Return the data below exactly, stopping after the line with "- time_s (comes".
- - -
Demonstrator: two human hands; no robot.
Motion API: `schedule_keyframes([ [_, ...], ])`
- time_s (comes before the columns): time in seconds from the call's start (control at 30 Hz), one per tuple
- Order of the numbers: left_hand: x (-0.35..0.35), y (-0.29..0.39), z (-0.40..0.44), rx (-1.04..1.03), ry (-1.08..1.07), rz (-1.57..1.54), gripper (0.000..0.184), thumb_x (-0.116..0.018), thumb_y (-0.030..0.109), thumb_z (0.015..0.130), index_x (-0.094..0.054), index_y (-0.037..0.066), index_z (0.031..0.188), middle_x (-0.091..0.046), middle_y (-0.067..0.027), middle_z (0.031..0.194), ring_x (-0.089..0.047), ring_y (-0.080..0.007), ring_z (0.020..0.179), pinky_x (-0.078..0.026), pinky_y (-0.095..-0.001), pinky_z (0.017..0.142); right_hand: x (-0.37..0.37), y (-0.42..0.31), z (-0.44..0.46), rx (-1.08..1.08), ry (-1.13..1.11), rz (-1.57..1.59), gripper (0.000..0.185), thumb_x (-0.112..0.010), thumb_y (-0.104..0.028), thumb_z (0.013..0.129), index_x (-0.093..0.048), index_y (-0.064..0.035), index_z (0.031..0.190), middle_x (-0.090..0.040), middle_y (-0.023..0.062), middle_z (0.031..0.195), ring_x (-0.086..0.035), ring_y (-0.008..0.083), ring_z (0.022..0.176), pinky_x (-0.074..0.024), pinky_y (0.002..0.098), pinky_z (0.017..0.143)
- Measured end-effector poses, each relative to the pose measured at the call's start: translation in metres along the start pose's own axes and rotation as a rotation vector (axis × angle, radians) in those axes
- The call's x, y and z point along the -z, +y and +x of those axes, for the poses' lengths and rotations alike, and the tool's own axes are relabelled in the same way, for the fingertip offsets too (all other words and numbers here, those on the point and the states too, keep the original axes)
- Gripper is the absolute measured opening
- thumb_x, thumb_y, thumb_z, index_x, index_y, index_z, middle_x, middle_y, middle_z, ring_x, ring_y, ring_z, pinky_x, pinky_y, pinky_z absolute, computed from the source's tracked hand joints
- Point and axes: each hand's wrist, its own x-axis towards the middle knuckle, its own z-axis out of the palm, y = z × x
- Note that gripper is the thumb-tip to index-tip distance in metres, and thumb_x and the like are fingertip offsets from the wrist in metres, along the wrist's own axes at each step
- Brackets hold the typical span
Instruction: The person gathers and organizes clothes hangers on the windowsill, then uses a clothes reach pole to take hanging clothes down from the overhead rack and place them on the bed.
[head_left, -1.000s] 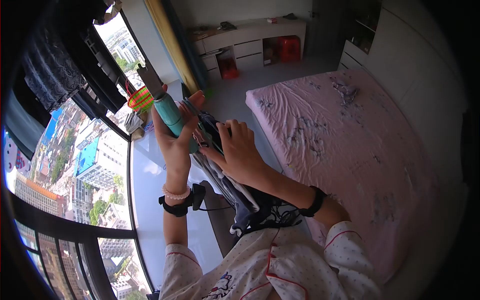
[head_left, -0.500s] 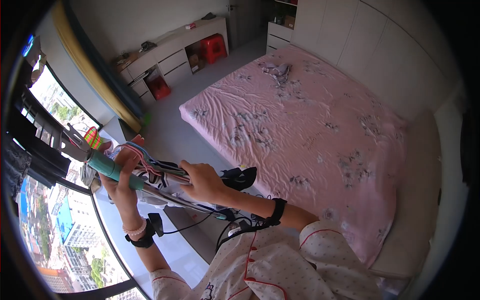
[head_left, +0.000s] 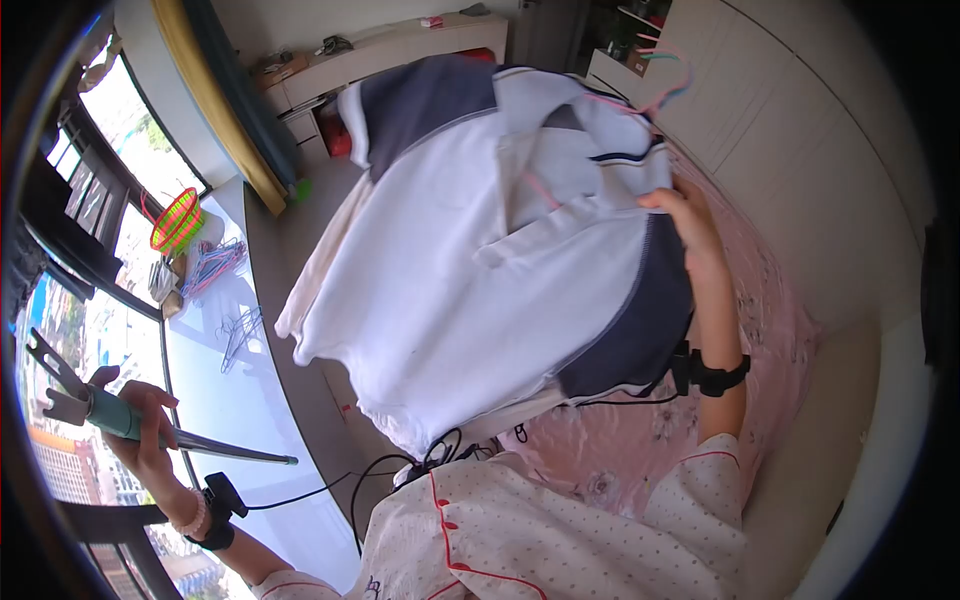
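Near the window at the lower left, my left hand (head_left: 145, 430) is closed round the green grip of a metal pole (head_left: 230, 447) with a forked head. My right hand (head_left: 692, 225) pinches the collar side of a white and navy shirt (head_left: 430, 250), which is spread out in front of me with other garments layered behind it. Pink and blue hanger hooks (head_left: 680, 85) stick out past the collar at the upper right.
A white ledge (head_left: 215, 385) under the window bears loose hangers (head_left: 215, 268) and a red and green basket (head_left: 178, 222). The pink bed (head_left: 770, 330) lies behind the shirt on the right. Dark clothes hang by the window. Black cables cross near my waist.
My right hand has swung to the right with the garments, which now spread across the middle. The left hand has moved down and left with the pole, apart from the clothes.
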Motion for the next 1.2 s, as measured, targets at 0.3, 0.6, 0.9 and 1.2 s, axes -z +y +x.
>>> schedule_keyframes([
  [0.3,-0.026,0.064,-0.030,0.124,0.208,0.031,0.045,-0.051,0.002,0.085,-0.032,0.001,0.125,-0.052,-0.0064,0.062,-0.029,-0.0025,0.032,-0.018,-0.0175,0.033,0.204,0.206,0.216,-0.202,0.592,-1.084,0.076,-0.068,-0.041,0.076,-0.037,0.0022,0.129,-0.052,0.0259,0.119,-0.051,0.0367,0.111,-0.0411,0.0428,0.093],
  [0.6,0.023,0.064,-0.060,0.005,0.443,-0.178,0.042,-0.043,-0.002,0.089,-0.028,-0.002,0.129,-0.039,-0.0038,0.061,-0.022,-0.0032,0.035,-0.017,-0.0161,0.032,-0.200,0.243,0.010,0.049,-0.829,-0.349,0.058,-0.067,-0.028,0.081,-0.044,0.0027,0.125,-0.059,0.0216,0.105,-0.061,0.0286,0.092,-0.0482,0.0349,0.080],
  [0.9,0.106,0.044,-0.015,-0.269,0.473,-0.352,0.040,-0.038,0.001,0.094,-0.025,-0.001,0.132,-0.037,-0.0030,0.065,-0.028,-0.0025,0.040,-0.025,-0.0152,0.032,-0.464,0.109,-0.202,0.844,-1.421,-0.065,0.076,-0.069,-0.035,0.077,-0.030,-0.0102,0.137,-0.038,0.0155,0.135,-0.037,0.0314,0.126,-0.0273,0.0438,0.105],
  [1.2,0.265,0.045,0.076,-0.308,0.719,-0.345,0.033,-0.053,0.011,0.089,-0.042,0.002,0.118,-0.039,0.0015,0.067,-0.031,-0.0020,0.044,-0.026,-0.0175,0.038,-0.613,0.162,-0.197,0.773,-1.131,-0.040,0.029,-0.075,-0.021,0.073,-0.058,-0.0037,0.088,-0.057,0.0075,0.066,-0.059,0.0253,0.064,-0.0447,0.0379,0.059],
])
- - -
**Result of this exercise**
Demonstrator: two human hands; no robot.
Motion API: `schedule_keyframes([ [_, ...], ])`
- time_s (comes before the columns): time in seconds from the call's start (control at 30 Hz), one per tuple

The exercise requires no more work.